Here’s a neat trick for understanding how long computer processes take
An easy way to compare, say, the speed of L3 cache with a single CPU cycle.
Many computer processes use different time units than the ones many people encounter on a daily basis. Take a CPU cycle, for example, and say it takes 0.3 nanoseconds for each one. Now try to compare that to a rotational disk with a rated latency of 1-10 milliseconds. The CPU cycle is a lot faster, but to more easily grasp the speed difference, it can be useful to start with a different baseline. That is exactly what a company called TidalScale did when presenting its research during a lecture several years ago.

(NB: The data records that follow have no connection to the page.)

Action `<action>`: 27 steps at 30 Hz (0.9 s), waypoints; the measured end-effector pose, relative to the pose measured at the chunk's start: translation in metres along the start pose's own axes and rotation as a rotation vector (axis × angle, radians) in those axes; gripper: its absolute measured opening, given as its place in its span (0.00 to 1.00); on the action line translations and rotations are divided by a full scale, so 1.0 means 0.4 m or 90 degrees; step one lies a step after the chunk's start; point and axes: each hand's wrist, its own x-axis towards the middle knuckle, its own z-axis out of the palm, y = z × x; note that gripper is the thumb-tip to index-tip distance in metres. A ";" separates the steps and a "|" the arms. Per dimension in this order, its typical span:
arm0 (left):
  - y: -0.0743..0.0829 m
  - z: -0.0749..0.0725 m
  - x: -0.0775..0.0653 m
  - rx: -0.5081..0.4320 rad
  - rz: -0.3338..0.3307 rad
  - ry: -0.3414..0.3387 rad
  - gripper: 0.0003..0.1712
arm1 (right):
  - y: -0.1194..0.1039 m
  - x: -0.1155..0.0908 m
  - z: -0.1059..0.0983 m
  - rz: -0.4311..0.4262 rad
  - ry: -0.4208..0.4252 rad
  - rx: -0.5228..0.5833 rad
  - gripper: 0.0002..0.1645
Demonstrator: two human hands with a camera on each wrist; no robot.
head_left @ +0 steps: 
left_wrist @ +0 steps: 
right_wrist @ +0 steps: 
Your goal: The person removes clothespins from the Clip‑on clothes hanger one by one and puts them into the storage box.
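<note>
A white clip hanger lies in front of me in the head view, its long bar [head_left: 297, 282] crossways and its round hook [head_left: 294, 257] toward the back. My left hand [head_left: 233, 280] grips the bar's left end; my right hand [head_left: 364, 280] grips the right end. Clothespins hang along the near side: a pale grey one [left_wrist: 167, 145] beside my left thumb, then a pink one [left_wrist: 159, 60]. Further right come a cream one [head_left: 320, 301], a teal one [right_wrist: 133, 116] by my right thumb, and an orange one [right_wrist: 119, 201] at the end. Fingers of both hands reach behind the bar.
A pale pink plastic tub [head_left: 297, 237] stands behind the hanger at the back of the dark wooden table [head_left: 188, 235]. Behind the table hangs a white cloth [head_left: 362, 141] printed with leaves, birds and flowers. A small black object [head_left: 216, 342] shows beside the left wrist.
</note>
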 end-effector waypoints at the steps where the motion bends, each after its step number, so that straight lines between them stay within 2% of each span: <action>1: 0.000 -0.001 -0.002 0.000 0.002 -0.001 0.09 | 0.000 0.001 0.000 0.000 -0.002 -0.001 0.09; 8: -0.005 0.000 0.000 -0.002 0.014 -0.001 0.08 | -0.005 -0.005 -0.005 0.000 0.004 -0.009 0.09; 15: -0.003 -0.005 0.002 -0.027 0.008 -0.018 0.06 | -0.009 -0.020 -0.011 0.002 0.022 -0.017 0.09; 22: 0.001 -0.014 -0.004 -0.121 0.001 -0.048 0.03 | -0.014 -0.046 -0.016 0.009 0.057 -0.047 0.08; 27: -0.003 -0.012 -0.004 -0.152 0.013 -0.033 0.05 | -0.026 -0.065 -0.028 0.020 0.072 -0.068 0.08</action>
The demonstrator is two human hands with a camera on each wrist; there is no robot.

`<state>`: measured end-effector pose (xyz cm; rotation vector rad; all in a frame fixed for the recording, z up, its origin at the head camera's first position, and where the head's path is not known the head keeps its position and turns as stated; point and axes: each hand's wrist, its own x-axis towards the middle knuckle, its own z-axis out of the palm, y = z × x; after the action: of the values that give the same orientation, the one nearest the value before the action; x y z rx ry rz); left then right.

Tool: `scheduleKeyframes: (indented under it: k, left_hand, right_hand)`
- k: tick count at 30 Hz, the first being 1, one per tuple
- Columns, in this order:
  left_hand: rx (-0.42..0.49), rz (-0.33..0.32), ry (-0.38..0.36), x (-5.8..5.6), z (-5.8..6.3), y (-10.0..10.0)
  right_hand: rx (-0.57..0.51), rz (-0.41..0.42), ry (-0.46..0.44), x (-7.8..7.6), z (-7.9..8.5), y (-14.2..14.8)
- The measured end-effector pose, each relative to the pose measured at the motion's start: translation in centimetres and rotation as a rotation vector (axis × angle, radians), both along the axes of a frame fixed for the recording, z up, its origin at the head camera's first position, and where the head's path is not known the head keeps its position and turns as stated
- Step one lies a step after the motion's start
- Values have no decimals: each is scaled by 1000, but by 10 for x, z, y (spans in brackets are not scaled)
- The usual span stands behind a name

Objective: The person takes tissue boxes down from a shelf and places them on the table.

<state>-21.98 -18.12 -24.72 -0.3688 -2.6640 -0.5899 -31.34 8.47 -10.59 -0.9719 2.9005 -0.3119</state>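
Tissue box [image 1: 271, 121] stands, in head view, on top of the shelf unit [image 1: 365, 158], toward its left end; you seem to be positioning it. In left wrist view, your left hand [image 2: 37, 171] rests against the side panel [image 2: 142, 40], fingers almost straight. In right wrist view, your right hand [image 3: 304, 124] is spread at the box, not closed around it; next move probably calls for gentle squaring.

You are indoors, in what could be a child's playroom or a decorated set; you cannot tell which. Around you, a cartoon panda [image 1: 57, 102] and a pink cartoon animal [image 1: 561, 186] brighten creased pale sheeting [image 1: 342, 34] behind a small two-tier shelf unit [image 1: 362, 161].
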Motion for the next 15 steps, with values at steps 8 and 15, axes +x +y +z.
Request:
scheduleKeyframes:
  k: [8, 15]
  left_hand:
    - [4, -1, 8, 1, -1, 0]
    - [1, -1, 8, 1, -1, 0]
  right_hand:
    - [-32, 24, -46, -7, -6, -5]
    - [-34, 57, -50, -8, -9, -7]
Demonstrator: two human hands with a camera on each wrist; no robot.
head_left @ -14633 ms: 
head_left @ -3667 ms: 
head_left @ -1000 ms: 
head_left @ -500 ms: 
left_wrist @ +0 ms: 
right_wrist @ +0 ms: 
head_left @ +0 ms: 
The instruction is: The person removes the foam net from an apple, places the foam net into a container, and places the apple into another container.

Unfortunately the full lecture that TidalScale presented isn't available online, but the slides the company used are. A user on the Resetera forums plucked one of the slides and posted a chart that translates average times for various computer operations into so-called "human" time, starting with converting a single CPU cycle at 0.3 ns to 1 second.
"The '0.3 ns = 1 second' isn't a formula, that's the conversion scale they're using. It's saying that, if 1 CPU cycle is 0.3 ns in length, here are relative values for other operations on the left hand side. And on the right hand side is the conversion, i.e. 'let's assume 1 CPU cycle was 1 second long, instead of 0.3 ns long, here's how long those other operations would take in comparison," the user explains.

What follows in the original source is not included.